▸ YOUR TASK
Return all lines of the data in which the string "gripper" occurs.

▸ RECORDS FOR THIS EXERCISE
--- START ---

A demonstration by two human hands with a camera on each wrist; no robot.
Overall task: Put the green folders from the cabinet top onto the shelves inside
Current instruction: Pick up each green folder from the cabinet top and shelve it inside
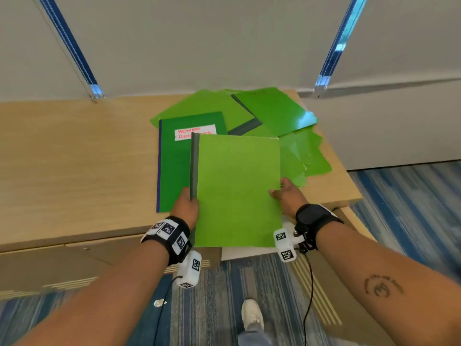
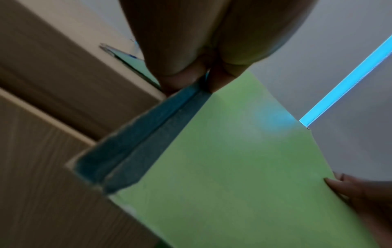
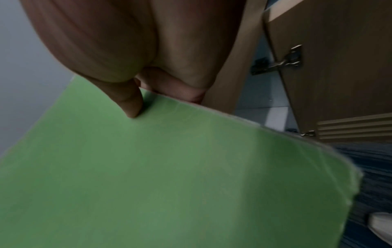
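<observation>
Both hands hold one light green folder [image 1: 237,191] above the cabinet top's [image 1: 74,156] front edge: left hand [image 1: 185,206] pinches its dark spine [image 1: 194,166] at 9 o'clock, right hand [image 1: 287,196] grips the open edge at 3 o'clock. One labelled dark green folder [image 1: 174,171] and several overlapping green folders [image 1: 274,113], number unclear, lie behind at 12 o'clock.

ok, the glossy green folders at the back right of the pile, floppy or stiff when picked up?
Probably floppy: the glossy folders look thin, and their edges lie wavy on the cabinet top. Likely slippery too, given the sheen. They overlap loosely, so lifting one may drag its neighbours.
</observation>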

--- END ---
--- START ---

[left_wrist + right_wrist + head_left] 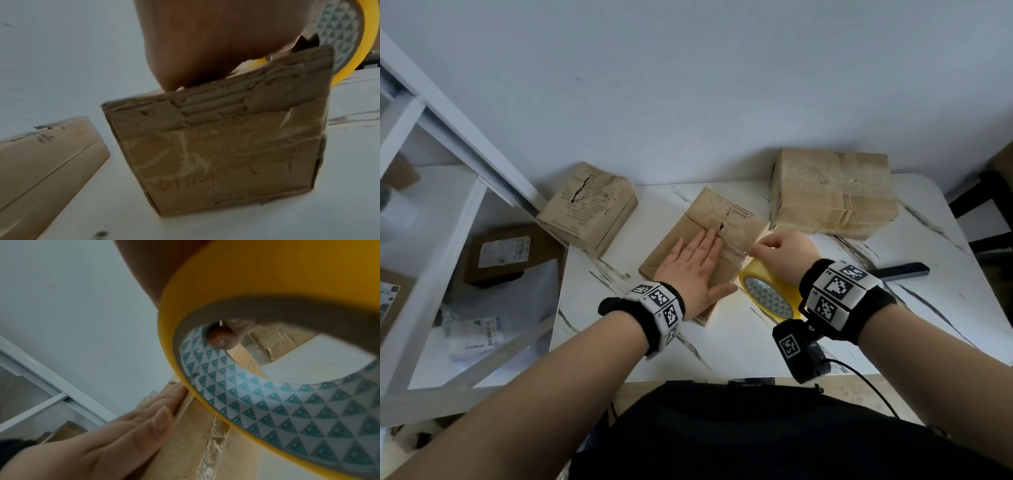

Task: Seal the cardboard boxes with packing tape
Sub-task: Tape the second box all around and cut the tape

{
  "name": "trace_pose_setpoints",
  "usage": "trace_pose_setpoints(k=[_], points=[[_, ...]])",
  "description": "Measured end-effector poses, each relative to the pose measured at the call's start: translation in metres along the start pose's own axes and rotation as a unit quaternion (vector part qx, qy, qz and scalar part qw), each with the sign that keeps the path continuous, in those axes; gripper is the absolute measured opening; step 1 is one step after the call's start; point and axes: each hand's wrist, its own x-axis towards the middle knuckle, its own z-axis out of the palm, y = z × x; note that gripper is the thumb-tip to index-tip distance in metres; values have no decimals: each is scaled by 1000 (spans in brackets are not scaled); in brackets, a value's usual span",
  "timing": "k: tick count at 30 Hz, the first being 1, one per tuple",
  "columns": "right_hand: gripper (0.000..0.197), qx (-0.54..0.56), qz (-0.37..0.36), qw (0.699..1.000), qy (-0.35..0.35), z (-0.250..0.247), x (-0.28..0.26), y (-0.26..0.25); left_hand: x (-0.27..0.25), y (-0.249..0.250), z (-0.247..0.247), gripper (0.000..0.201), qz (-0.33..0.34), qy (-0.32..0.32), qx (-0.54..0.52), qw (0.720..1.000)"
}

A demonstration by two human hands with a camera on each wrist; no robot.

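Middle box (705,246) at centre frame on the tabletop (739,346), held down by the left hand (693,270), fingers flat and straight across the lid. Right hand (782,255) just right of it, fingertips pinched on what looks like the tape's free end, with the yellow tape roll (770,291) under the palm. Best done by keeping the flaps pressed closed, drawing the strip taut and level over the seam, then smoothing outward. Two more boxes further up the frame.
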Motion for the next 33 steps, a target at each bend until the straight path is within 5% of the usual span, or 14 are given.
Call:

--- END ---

▸ ANSWER SPACE
  "description": "Measured end-effector poses, each relative to the pose measured at the call's start: translation in metres along the start pose's own axes and rotation as a unit quaternion (vector part qx, qy, qz and scalar part qw), each with the sign that keeps the path continuous, in those axes; gripper is the absolute measured opening; step 1 is one step after the call's start; point and axes: each hand's wrist, its own x-axis towards the middle knuckle, its own z-axis out of the palm, y = z × x; note that gripper is the thumb-tip to index-tip distance in metres; values have no decimals: each is scaled by 1000 (spans in brackets are not scaled); in brackets, a value's usual span",
  "columns": "right_hand: gripper (0.000..0.197), qx (-0.54..0.56), qz (-0.37..0.36), qw (0.699..1.000), qy (-0.35..0.35), z (-0.250..0.247), x (-0.28..0.26), y (-0.26..0.25); left_hand: x (-0.27..0.25), y (-0.249..0.250), z (-0.247..0.247), gripper (0.000..0.201), qz (-0.33..0.34), qy (-0.32..0.32), qx (-0.54..0.52), qw (0.720..1.000)"

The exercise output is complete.